Le gouvernement français croit avoir trouvé la solution pour amener les jeunes délinquants à marcher droit: menacer de mettre leurs parents en prison.

Le député d'Alpes-Maritimes, Éric Ciotti, a déclaré la fin de semaine dernière au nom du parti de la majorité qu'un projet de loi en ce sens serait déposé à l'Assemblée nationale à la rentrée.

«Le message que devra adresser cette loi (...) est de réaffirmer au sein de l'édifice familial cette responsabilité dont les bases ont été sapées depuis mai 68, quand on a commencé à pilonner les notions d'autorité, de discipline, de respect de la règle et, plus globalement, de respect de la loi», a-t-il expliqué au Journal du dimanche.

Le gouvernement entend demander que tout mineur condamné par un juge soit soumis à un «plan de probation» qui comportera des obligations et des interdictions claires ainsi que des objectifs en matière de réussite scolaire, dont les parents seront tenus responsables.

En cas de manquement à ces obligations, les parents eux-mêmes s'exposeront à une peine maximale de deux ans de prison et à une amende de 30 000 (41 000$CAN). «Nul n'est responsable du fait d'autrui, c'est un principe de droit.

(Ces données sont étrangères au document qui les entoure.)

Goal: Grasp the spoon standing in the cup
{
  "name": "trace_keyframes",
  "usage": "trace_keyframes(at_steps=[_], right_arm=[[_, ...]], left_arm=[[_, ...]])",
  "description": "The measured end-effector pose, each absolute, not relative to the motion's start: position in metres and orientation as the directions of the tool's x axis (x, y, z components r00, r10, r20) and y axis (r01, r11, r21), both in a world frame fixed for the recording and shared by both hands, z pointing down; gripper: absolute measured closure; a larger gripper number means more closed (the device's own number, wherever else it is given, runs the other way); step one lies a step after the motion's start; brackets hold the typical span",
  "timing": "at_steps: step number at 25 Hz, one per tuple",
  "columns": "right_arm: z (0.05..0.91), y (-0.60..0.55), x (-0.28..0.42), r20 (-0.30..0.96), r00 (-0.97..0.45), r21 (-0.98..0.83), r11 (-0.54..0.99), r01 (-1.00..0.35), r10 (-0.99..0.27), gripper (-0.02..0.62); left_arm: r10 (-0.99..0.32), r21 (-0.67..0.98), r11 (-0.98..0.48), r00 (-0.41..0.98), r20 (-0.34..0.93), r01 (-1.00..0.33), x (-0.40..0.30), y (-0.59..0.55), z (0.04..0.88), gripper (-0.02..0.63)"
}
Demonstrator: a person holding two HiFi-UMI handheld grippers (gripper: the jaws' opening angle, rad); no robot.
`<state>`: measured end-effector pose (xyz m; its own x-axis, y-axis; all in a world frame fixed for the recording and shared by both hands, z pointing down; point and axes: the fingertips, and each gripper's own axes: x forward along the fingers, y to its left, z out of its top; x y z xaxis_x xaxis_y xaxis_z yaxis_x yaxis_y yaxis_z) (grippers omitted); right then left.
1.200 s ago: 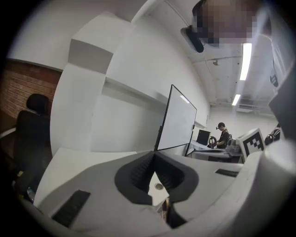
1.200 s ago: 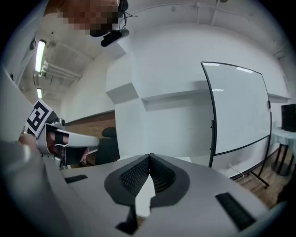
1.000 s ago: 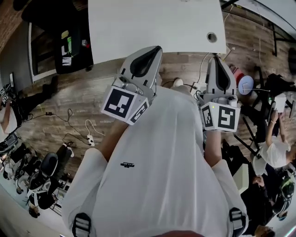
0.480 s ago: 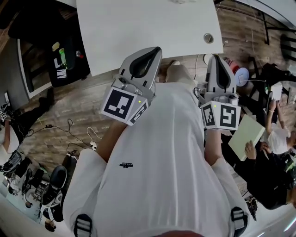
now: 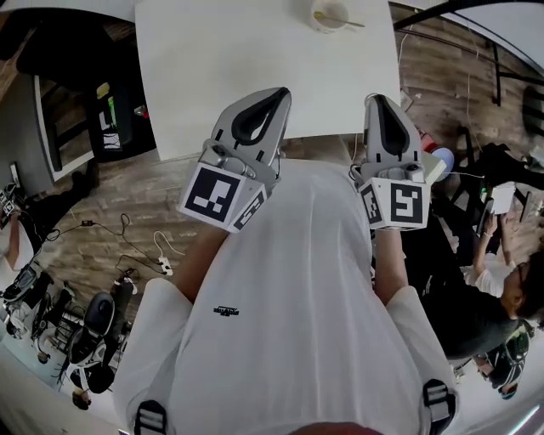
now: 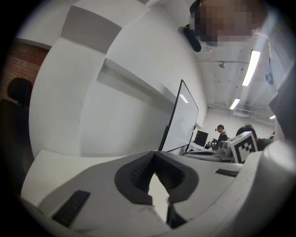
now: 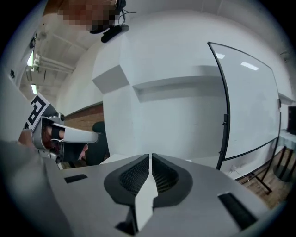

Mais les parents sont responsables de l'éducation de leurs enfants», déclare M. Ciotti.

Délinquance mal comprise

La proposition du député, qui rejoint les souhaits formulés par le président Nicolas Sarkozy, est très mal accueillie par les professionnels qui travaillent auprès des jeunes délinquants et de leurs familles.

«Je trouve ça affligeant tant sur le plan juridique que social», souligne Félix de Belloy, avocat parisien qui a fondé une organisation de parrainage pour des jeunes en difficulté.

La proposition, dit-il, va d'emblée à l'encontre du droit existant en rendant les parents pénalement responsables des actions de leurs enfants.

«Mais elle démontre surtout une incompréhension majeure de la problématique de la délinquance, comme s'il suffisait de pousser un coup de gueule et de cogner sur la table pour remettre un jeune dans le droit chemin et en faire un bon citoyen», souligne M. de Belloy.

Bon nombre de jeunes délinquants sont élevés par une mère seule qui est dépassée par les événements. «Voilà que, pour sanctionner la mère de ne pas avoir été assez présente, on va la rendre encore plus absente (en la mettant en prison)», dit l'avocat, auteur d'un roman sur les tourments d'une mère qui voit son fils sombrer dans la délinquance.

La loi, telle qu'elle est proposée, risque fort d'être tout simplement inapplicable, conclut M. de Belloy, qui accuse le gouvernement de faire de la démagogie à des fins électoralistes. «Le but de ces lois est d'abord et avant tout de les annoncer», souligne-t-il.

Parents «incarcérables»?

Nora, travailleuse sociale auprès de parents en détresse, note que ces personnes sont souvent complètement dépassées face au comportement de leurs enfants. «Est-ce que c'est en suspendant une épée de Damoclès au-dessus de leur tête qu'on va les aider à réfléchir à leur condition de parents? La réponse est évidemment non», souligne l'intervenante, qui travaille dans le Val-de-Marne, en banlieue parisienne.

«Les gens nous appellent avec une vraie peur, une vraie détresse. Ils cherchent une façon de rétablir le lien avec leurs enfants mais ne savent pas comment», explique-t-elle.

Le juge pour enfants Jean-Pierre Rosenczveig s'est aussi insurgé cette semaine sur son blogue contre l'initiative gouvernementale, que rien ne justifie, à son avis.

Le Code pénal, souligne-t-il, prévoit déjà une peine sévère dans le cas où un parent se soustrait «sans motif légitime à ses obligations légales au point de compromettre la santé, la sécurité, la moralité ou l'éducation de son enfant». Cette disposition est appliquée de 100 à 150 fois par année, et rarement sous la forme d'une peine de prison.

La modification proposée donnerait carrément à des enfants «pas nécessairement équilibrés» le pouvoir de rendre leurs parents «incarcérables», déplore le magistrat, qui demande ironiquement pourquoi le gouvernement ne va pas plus loin.

Les parents «n'en sont-ils pas là du fait de leurs propres parents? Pourquoi laisser les aïeux en paix?» demande-t-il.

La «vraie question», selon le député socialiste Julien Dray, aussi critique de la proposition gouvernementale, est de savoir «combien on va mettre d'éducateurs sur le terrain, combien d'assistantes sociales, comment va-t-on renforcer l'encadrement scolaire en dédoublant les effectifs des écoles»?

Ces plaidoyers en faveur de la prévention et du soutien n'émeuvent guère M. Ciotti. «On ne peut pas éternellement s'abriter derrière l'excuse sociale ou de faiblesse pour ne pas agir. Nous ne soulevons pas un problème social mais un problème de valeurs.»